• [SUPPLIED DATA]
--- --- ---
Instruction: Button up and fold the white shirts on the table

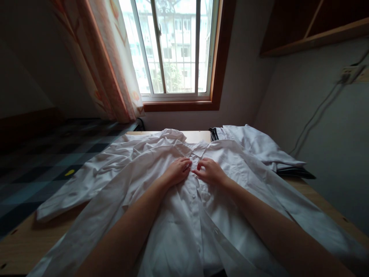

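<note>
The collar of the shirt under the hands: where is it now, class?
In the head view, the collar lies near the centre, just beyond the left hand and right hand, on the side towards the window.

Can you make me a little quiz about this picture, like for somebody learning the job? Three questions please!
1. Pick one: where on the shirt are the left hand and the right hand?
A) at a cuff
B) at the front, just below the collar
C) at the bottom hem

2. True or false: in the picture, the curtain hangs on the left side of the window.

3. Fill in the colour: on the checked cloth there is a small ____ patch.

Key: 1. B; 2. true; 3. yellow
</note>
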`<move>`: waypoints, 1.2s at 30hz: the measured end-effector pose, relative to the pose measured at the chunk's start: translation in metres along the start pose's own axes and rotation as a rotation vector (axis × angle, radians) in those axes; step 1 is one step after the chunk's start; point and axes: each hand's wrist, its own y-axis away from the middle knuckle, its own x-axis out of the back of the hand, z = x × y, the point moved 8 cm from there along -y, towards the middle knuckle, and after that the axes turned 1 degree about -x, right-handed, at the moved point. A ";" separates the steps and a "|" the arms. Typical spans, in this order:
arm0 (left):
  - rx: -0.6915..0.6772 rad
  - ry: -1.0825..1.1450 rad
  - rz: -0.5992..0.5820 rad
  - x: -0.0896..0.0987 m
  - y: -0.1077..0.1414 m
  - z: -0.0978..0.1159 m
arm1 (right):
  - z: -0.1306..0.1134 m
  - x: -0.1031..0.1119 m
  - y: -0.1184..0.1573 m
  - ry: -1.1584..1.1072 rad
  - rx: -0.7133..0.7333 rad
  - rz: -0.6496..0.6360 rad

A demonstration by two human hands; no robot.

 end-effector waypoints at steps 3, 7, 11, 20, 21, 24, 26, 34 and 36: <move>-0.002 0.004 -0.010 -0.001 0.000 0.000 | -0.003 -0.004 0.002 0.026 -0.036 -0.008; -0.016 0.014 -0.019 0.000 0.001 0.001 | -0.004 -0.011 0.006 0.036 -0.046 -0.050; -0.024 0.008 -0.020 0.000 0.001 0.004 | -0.004 -0.013 0.007 0.053 -0.045 -0.091; -0.013 0.012 -0.031 -0.007 0.002 -0.001 | -0.011 -0.006 0.009 0.193 -0.100 -0.060; -0.012 0.010 -0.039 -0.008 0.002 -0.001 | -0.011 -0.007 0.009 0.203 -0.100 -0.063; -0.005 0.003 -0.056 -0.009 0.003 0.000 | -0.010 -0.006 0.008 0.211 -0.100 -0.066; 0.001 -0.004 -0.066 -0.009 0.002 0.001 | -0.007 -0.003 0.008 0.197 -0.108 -0.049; 0.012 -0.020 -0.098 -0.010 0.002 0.000 | 0.001 0.009 -0.002 -0.084 -0.034 0.098; 0.016 -0.017 -0.092 -0.010 0.002 0.000 | 0.001 0.004 -0.004 -0.135 -0.002 0.102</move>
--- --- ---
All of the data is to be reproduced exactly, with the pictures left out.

• [TASK SOLUTION]
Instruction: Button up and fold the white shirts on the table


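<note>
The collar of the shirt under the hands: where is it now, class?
In the head view, the collar lies near the centre, just beyond the left hand and right hand, on the side towards the window.

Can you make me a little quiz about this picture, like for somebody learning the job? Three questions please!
1. Pick one: where on the shirt are the left hand and the right hand?
A) at a cuff
B) at the front, just below the collar
C) at the bottom hem

2. True or false: in the picture, the curtain hangs on the left side of the window.

3. Fill in the colour: on the checked cloth there is a small ____ patch.

Key: 1. B; 2. true; 3. yellow
</note>
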`<move>`: waypoints, 1.2s at 30hz: the measured end-effector pose, relative to the pose measured at the chunk's start: translation in metres along the start pose's own axes and rotation as a rotation vector (axis × angle, radians) in those axes; step 1 is one step after the chunk's start; point and axes: each hand's wrist, its own y-axis away from the middle knuckle, its own x-axis out of the back of the hand, z = x × y, the point moved 8 cm from there along -y, towards the middle knuckle, and after that the axes turned 1 degree about -x, right-handed, at the moved point. A ";" separates the steps and a "|" the arms. Typical spans, in this order:
arm0 (left):
  - rx: -0.6915..0.6772 rad
  - ry: -1.0825..1.1450 rad
  - rz: -0.5992..0.5820 rad
  - x: -0.0896..0.0987 m
  - y: -0.1077..0.1414 m
  - z: -0.0978..0.1159 m
arm1 (right):
  - z: -0.1306..0.1134 m
  - x: -0.1031..0.1119 m
  - y: -0.1184..0.1573 m
  - ry: -1.1584..1.1072 rad
  - rx: -0.7133..0.7333 rad
  - rz: -0.6496..0.6360 rad

A demonstration by two human hands; no robot.

 end-effector waypoints at steps 3, 7, 11, 20, 21, 24, 26, 34 and 36: <move>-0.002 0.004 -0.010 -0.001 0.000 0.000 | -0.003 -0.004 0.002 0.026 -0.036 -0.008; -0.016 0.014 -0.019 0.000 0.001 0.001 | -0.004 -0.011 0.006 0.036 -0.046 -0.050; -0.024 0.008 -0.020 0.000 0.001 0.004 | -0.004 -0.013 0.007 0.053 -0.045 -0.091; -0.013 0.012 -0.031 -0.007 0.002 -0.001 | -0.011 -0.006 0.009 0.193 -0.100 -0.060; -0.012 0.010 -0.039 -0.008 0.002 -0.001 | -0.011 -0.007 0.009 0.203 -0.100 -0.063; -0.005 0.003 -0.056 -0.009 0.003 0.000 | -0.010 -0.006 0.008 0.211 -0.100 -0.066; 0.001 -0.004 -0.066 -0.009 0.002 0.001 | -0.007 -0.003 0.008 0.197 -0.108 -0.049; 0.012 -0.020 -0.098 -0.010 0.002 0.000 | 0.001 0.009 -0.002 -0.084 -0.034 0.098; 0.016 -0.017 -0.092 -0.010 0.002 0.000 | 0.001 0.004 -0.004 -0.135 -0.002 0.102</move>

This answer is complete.